> **Assigned task**: Transcribe the data exactly. Pictures stay out.

> **Given material**:
--*--

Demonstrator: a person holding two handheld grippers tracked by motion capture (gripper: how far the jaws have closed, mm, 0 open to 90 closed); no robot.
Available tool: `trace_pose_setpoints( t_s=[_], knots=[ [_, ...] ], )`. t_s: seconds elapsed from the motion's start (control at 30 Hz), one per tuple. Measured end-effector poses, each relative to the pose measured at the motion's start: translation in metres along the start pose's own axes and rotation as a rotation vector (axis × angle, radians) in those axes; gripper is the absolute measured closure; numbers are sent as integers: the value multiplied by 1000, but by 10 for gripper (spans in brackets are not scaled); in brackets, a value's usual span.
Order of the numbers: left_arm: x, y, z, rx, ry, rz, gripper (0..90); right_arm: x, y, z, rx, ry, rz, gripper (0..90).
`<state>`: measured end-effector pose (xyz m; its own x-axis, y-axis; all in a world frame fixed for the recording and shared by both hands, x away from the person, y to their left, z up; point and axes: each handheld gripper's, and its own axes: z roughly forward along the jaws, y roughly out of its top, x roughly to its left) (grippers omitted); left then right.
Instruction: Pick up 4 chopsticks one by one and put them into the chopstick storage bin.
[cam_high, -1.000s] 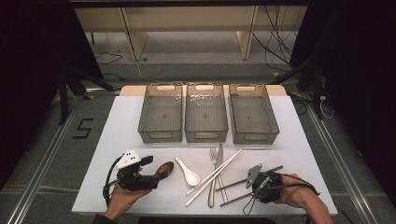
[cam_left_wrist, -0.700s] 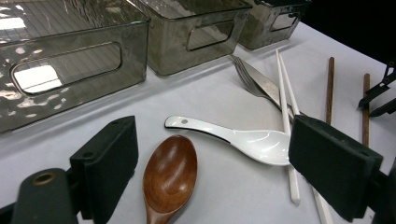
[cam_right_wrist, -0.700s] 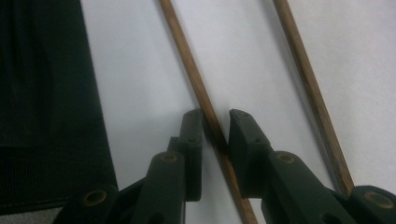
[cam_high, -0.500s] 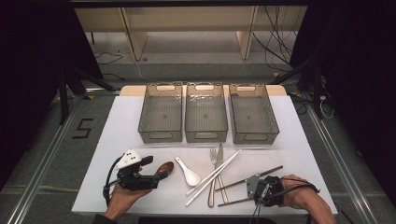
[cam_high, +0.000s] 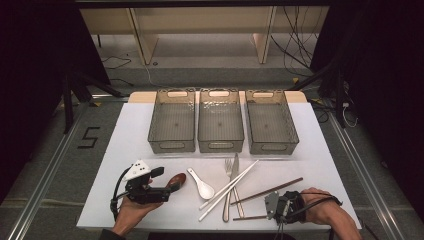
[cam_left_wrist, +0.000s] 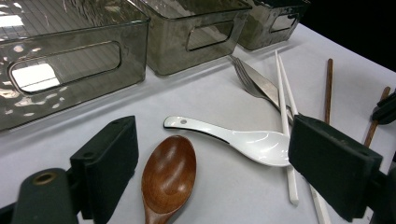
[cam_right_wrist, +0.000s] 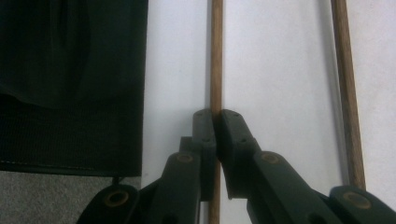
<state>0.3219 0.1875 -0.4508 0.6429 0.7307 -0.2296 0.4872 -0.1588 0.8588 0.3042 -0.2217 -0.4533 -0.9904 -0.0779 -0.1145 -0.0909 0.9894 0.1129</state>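
On the floor left of the bench (cam_high: 125, 130) a large "5" (cam_high: 90, 137) is marked; no other writing, brand or label can be read on the bins or the cutlery.

The left tool (cam_left_wrist: 229, 163) stands wide, its pads on either side of the bowl of the brown wooden spoon (cam_left_wrist: 168, 175) without pressing on it. Closing from here could go wrong in that the white ceramic spoon (cam_left_wrist: 233, 140) lies just beside the right-hand pad, so the tool may catch or shove it, and the rounded bowl could squirt out of a pinch.

The three grey bins (cam_high: 220, 122) wait at the far side, past the fork (cam_high: 228, 167) and the white chopsticks (cam_high: 227, 190).

At the right, near the bench's front edge, the right tool (cam_right_wrist: 217, 122) has just been closing and now pinches narrow on the nearer dark wooden chopstick (cam_right_wrist: 216, 56); its twin (cam_right_wrist: 348, 93) lies apart. The grip sits close to one end, so on lifting the long stick may pivot, droop or slip, or sweep into the neighbouring stick
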Motion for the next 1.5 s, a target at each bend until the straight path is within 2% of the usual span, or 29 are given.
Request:
trace_pose_setpoints(
  t_s=[0.27, 0.4, 0.43, 0.47, 0.53, 0.57, 0.6, 0.67, 0.7, 0.73, 0.87, 0.9, 0.93, 1.07, 1.13, 1.17, 1.2, 1.23, 1.27, 1.3, 1.33, 1.43, 1.47, 1.5],
  knots=[
    [0, 0, 0, -1, 1, -4, 154, 1, -3, -4, -16, 9, 23, 858],
    [0, 0, 0, -1, 1, -1, 154, 0, -7, -13, -82, -3, 60, 858],
    [0, 0, 0, -1, 1, -1, 154, 0, -7, -13, -82, -3, 60, 858],
    [0, 0, 0, -4, 2, -7, 154, -3, -9, -20, -132, -30, 112, 858],
    [0, 0, 0, -4, 3, -5, 154, -6, -10, -27, -201, -50, 180, 857],
    [0, 0, 0, -4, 3, -5, 154, -6, -10, -27, -201, -50, 180, 857],
    [0, 0, 0, -5, 3, -7, 154, -10, -9, -32, -274, -63, 242, 857],
    [0, 0, 0, -4, 3, -6, 154, -13, -8, -38, -331, -68, 318, 857],
    [0, 0, 0, -4, 3, -6, 154, -13, -8, -38, -331, -68, 318, 857],
    [0, 0, 0, -8, 3, -8, 154, -18, -6, -42, -408, -72, 388, 857],
    [0, 1, 0, -12, -4, -10, 154, -30, -1, -47, -548, -87, 560, 857],
    [0, 1, 0, -12, -4, -10, 154, -30, -1, -47, -548, -87, 560, 857],
    [-1, 2, 0, -14, -9, -16, 154, -33, 3, -48, -629, -94, 611, 857],
    [-4, 5, 2, -20, -22, -24, 154, -38, 14, -47, -749, -110, 690, 857],
    [-5, 6, 3, -24, -29, -35, 154, -39, 20, -46, -802, -119, 721, 856],
    [-6, 7, 3, -27, -43, -48, 154, -39, 20, -46, -802, -119, 721, 856],
    [-10, 9, 6, -25, -50, -44, 155, -40, 25, -46, -873, -120, 758, 856],
    [-10, 9, 6, -25, -50, -44, 155, -40, 26, -46, -889, -115, 768, 857],
    [-17, 11, 10, -16, -59, -31, 155, -40, 28, -46, -900, -129, 788, 856],
    [-17, 11, 10, -16, -59, -31, 155, -40, 28, -46, -900, -129, 788, 856],
    [-23, 14, 13, -18, -84, -34, 155, -42, 30, -45, -936, -136, 820, 856],
    [-29, 18, 18, -15, -100, -35, 156, -43, 31, -44, -964, -138, 844, 857],
    [-36, 22, 24, -9, -119, -39, 157, -44, 32, -44, -993, -146, 864, 856],
    [-39, 25, 27, -2, -130, -37, 157, -44, 33, -44, -999, -154, 873, 856]
  ],
)
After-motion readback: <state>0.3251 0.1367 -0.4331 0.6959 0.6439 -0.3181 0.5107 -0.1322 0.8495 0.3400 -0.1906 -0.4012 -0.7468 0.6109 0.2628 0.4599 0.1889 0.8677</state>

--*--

> **Reply**:
Demonstrator: a person holding two handheld grippers tracked by motion capture (gripper: how far the jaws have closed, mm, 0 open to 90 closed); no robot.
Available tool: `trace_pose_setpoints( t_s=[_], knots=[ [_, ...] ], )`. t_s: seconds elapsed from the motion's start (control at 30 Hz), one per tuple. Measured end-effector poses, each relative to the pose measured at the motion's start: translation in metres along the start pose's own axes and rotation as a rotation vector (axis × angle, radians) in those axes; gripper is the absolute measured closure; numbers are sent as integers: the value multiplied by 1000, but by 10 for gripper (spans in brackets are not scaled); in brackets, a value's usual span.
Order of the numbers: left_arm: x, y, z, rx, ry, rz, gripper (0..90); right_arm: x, y, z, rx, ry, rz, gripper (0..90).
`<state>`: measured end-effector pose (xyz m; its own x-axis, y-axis; all in a world frame fixed for the recording and shared by both hands, x away from the person, y to their left, z up; point and axes: each handheld gripper's, and its own axes: z roughly forward along the jaws, y roughly out of its top, x roughly to its left) (grippers omitted); left then right.
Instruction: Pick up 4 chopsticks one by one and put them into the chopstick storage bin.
[cam_high, -1.000s] 
[cam_left_wrist, -0.700s] 
[cam_right_wrist, -0.700s] 
[cam_high, -0.500s] 
[cam_high, +0.000s] 
[cam_left_wrist, +0.000s] 
[cam_right_wrist, +0.000s] 
<state>0.3219 0.1875 -0.4508 0.6429 0.7307 -0.2296 0.4872 -0.1588 0.8588 0.3042 -0.2217 -0.4533 -0.9904 -0.0779 -0.1145 -0.0909 0.9894 0.1129</state>
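On the floor left of the bench (cam_high: 125, 130) a large "5" (cam_high: 90, 137) is marked; no other writing, brand or label can be read on the bins or the cutlery.

The left tool (cam_left_wrist: 229, 163) stands wide, its pads on either side of the bowl of the brown wooden spoon (cam_left_wrist: 168, 175) without pressing on it. Closing from here could go wrong in that the white ceramic spoon (cam_left_wrist: 233, 140) lies just beside the right-hand pad, so the tool may catch or shove it, and the rounded bowl could squirt out of a pinch.

The three grey bins (cam_high: 220, 122) wait at the far side, past the fork (cam_high: 228, 167) and the white chopsticks (cam_high: 227, 190).

At the right, near the bench's front edge, the right tool (cam_right_wrist: 217, 122) has just been closing and now pinches narrow on the nearer dark wooden chopstick (cam_right_wrist: 216, 56); its twin (cam_right_wrist: 348, 93) lies apart. The grip sits close to one end, so on lifting the long stick may pivot, droop or slip, or sweep into the neighbouring stick
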Motion for the next 1.5 s, a target at each bend until the straight path is within 2% of the usual span, or 29 are given.
Request:
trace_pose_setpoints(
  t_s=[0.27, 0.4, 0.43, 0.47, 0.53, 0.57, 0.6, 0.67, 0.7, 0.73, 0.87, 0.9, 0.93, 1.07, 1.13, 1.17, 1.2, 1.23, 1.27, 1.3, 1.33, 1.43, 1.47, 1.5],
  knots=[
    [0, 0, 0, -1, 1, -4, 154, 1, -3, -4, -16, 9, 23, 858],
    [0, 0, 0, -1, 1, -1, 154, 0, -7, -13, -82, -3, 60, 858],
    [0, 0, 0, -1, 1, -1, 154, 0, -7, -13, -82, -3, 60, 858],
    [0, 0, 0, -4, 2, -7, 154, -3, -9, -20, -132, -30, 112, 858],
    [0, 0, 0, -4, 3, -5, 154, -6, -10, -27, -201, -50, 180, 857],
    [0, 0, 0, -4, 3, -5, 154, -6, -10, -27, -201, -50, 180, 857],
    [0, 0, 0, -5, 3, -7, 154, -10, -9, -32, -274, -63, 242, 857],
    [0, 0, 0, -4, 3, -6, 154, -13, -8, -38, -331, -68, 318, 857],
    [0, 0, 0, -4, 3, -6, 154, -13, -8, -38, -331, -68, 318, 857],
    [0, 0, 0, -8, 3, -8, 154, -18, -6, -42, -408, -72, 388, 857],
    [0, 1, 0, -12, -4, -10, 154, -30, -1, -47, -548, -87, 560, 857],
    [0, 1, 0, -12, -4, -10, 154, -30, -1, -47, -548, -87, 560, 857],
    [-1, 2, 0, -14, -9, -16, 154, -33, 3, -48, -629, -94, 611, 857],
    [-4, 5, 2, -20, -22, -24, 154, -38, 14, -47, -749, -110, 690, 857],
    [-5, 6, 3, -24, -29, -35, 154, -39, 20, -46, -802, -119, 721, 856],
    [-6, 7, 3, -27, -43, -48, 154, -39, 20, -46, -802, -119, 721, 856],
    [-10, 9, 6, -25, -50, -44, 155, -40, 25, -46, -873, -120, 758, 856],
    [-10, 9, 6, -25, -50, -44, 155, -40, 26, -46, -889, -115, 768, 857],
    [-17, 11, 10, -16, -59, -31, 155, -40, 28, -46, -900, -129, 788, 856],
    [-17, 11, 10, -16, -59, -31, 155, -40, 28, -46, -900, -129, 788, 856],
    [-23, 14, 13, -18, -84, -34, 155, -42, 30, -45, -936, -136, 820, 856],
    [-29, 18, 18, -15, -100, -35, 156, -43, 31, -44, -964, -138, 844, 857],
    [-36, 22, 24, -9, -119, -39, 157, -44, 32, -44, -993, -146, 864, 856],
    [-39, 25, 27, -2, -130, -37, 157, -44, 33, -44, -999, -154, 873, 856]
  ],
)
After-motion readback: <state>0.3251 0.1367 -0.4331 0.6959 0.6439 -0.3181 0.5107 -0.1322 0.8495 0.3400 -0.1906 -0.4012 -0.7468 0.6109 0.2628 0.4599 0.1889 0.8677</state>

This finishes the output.